Em algumas conversas com Jaime Lerner – com quem tive o privilégio de trabalhar nos últimos anos, colaborando no projeto para a revitalização do Cais Mauá de Porto Alegre –, ouvi a sua opinião de que a pressa é amiga da perfeição, no sentido de que quanto antes se puder terminar algo, mais rapidamente se poderá corrigir, se necessário. É verdade que muitas vezes a aspiração a um projeto melhor pode converter-se em desculpa para a inação.
No caso do Brasil, acredito ser importante evitar que a pressão da demanda relativa às obras para a Copa do Mundo seja pretexto para projetos medíocres e obras mal construídas. Em 2014, os brasileiros compartilharão com numerosos visitantes estrangeiros partes significativas de seus municípios.
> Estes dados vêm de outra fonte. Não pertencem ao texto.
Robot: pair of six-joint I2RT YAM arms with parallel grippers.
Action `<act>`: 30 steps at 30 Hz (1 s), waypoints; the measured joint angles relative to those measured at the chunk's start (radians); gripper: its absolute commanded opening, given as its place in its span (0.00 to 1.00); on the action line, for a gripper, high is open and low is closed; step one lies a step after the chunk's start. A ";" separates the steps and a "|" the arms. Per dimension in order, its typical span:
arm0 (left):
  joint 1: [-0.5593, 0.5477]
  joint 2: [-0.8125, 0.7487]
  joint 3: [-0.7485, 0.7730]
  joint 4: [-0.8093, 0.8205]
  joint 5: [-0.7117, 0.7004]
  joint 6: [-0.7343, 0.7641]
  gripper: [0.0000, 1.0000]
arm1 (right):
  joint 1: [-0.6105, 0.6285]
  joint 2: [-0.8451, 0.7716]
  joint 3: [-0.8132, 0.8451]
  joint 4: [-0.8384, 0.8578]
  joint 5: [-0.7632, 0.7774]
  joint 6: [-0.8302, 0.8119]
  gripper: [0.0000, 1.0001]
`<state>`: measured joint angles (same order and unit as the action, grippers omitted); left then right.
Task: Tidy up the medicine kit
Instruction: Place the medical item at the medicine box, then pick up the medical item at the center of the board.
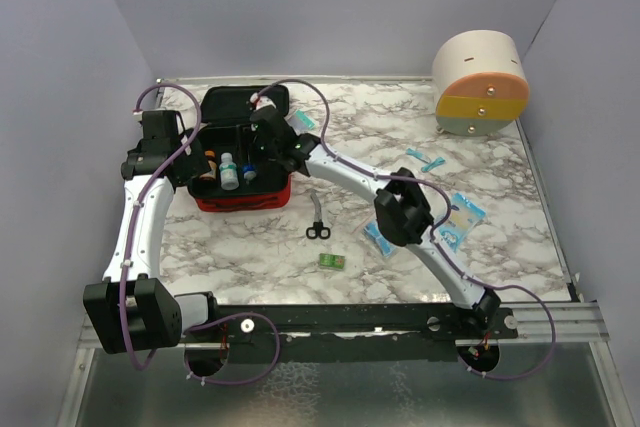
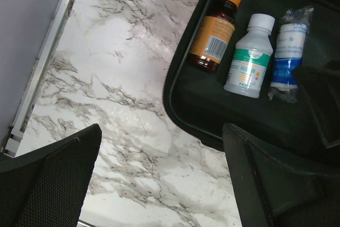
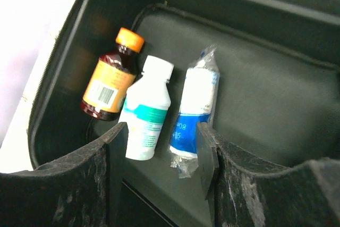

Não há muito mais tempo, mas se combinarmos o entusiasmo, a extraordinária capacidade profissional existente no País e a melhor arquitetura, as cidades serão uma grande vitrine para o mundo. Ademais, ficará estabelecido um referencial físico de qualidade urbana para um futuro melhor.
Fermín Vázquez é diretor do b720 Fermín Vázquez Arquitetos, com escritórios no Brasil (São Paulo e Porto Alegre) e na Espanha (Barcelona e Madri).